Laurent Gayer (Karachi: Ordered Disorder and the Struggle for the City)
The irony is that scientists are much less certain about what they say than politicians, policy makers, and pundits. The certainty of the kind you see in the face of a politician declaiming on tax increases or hear in the voice of a commentator condemning or endorsing a foreign policy decision, or the certainty you detect in the words of an op-ed writer pontificating on one thing or another—I used to think that they arrived at their certainty after considering an issue in great depth and finding that the evidence fell overwhelmingly in favor of a specific position. You must think me naïve ever to have thought this way. But I did. I used to think that a good argument was the midwife to certainty. If, as I now believe, it is the wish that fathers the thought, then certainty is the lingering imprint of a wish on thoughts and arguments, like DNA retained in progeny, acting invisibly but with visible effects.

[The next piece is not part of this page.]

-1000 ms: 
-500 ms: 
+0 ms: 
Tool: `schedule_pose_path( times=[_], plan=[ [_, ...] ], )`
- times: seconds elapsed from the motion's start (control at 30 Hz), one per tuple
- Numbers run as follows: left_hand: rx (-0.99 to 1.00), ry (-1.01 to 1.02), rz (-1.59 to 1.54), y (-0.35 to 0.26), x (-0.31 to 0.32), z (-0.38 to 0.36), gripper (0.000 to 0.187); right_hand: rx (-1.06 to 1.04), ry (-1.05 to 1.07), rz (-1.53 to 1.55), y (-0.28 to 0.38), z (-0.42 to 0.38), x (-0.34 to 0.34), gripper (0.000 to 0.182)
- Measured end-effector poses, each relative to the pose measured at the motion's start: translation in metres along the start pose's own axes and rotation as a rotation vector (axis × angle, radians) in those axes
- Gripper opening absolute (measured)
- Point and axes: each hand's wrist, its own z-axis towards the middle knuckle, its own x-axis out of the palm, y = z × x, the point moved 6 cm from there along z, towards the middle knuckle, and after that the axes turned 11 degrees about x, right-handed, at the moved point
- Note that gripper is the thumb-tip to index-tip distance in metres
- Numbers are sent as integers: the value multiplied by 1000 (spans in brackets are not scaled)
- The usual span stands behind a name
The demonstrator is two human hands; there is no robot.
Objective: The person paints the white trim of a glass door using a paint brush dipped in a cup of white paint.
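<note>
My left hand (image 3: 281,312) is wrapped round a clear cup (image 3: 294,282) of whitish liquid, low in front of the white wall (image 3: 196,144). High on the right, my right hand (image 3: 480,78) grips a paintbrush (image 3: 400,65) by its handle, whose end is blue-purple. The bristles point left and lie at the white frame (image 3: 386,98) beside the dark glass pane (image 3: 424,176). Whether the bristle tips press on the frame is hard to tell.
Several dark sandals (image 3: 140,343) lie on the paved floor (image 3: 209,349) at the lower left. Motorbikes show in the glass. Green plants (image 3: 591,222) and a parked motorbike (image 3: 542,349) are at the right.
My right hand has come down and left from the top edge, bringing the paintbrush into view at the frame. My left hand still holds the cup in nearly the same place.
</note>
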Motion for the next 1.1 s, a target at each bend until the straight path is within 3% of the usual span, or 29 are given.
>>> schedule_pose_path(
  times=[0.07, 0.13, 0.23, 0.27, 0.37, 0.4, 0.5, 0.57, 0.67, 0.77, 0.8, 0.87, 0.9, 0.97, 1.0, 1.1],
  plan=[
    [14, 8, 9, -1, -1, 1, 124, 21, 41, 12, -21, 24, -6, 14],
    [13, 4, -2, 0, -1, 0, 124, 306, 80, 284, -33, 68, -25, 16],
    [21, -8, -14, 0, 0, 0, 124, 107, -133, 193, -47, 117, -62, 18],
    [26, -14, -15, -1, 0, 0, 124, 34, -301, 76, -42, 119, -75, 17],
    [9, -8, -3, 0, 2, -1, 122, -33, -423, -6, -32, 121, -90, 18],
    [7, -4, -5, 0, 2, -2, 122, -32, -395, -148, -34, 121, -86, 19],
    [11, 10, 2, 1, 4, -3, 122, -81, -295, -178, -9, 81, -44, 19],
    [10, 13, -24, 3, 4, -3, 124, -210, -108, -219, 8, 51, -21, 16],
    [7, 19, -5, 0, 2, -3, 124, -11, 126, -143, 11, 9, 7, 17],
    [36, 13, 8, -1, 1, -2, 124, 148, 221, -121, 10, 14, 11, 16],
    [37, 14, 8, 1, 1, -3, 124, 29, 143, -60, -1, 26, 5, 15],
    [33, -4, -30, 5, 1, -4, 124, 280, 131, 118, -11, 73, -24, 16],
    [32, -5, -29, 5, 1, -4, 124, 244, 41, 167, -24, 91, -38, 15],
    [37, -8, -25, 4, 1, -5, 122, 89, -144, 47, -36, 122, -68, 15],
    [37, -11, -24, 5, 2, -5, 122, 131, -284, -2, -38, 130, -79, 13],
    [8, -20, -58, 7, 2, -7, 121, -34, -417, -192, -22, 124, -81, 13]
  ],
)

Zia Haider Rahman (In the Light of What We Know)
We think of memory as if it were a hard drive, he said, and in some ways that’s what it’s like, but it’s like something altogether different, too. It’s a stage and a director, and over time the play changes, the characters are changed, but it’s a funny play because we lose sight of what those characters once were to us. Memory is not static but a thing in motion, and because we are passengers without a frame of reference, the motion is imperceptible, so that at any given point in time, all we have is a set of memories, a thing of the instantaneous present and not of the past. I read somewhere, some researcher explaining that every time we recall something, our future memory of it changes, as if we rewrite or overwrite the memory with a new memory after each use in an ongoing palimpsest. Which, it strikes me, must make it hard to lose the memory of something whose memory you dearly wish to lose, which is to say that if memory serves us well, sometimes some things are blessedly forgotten.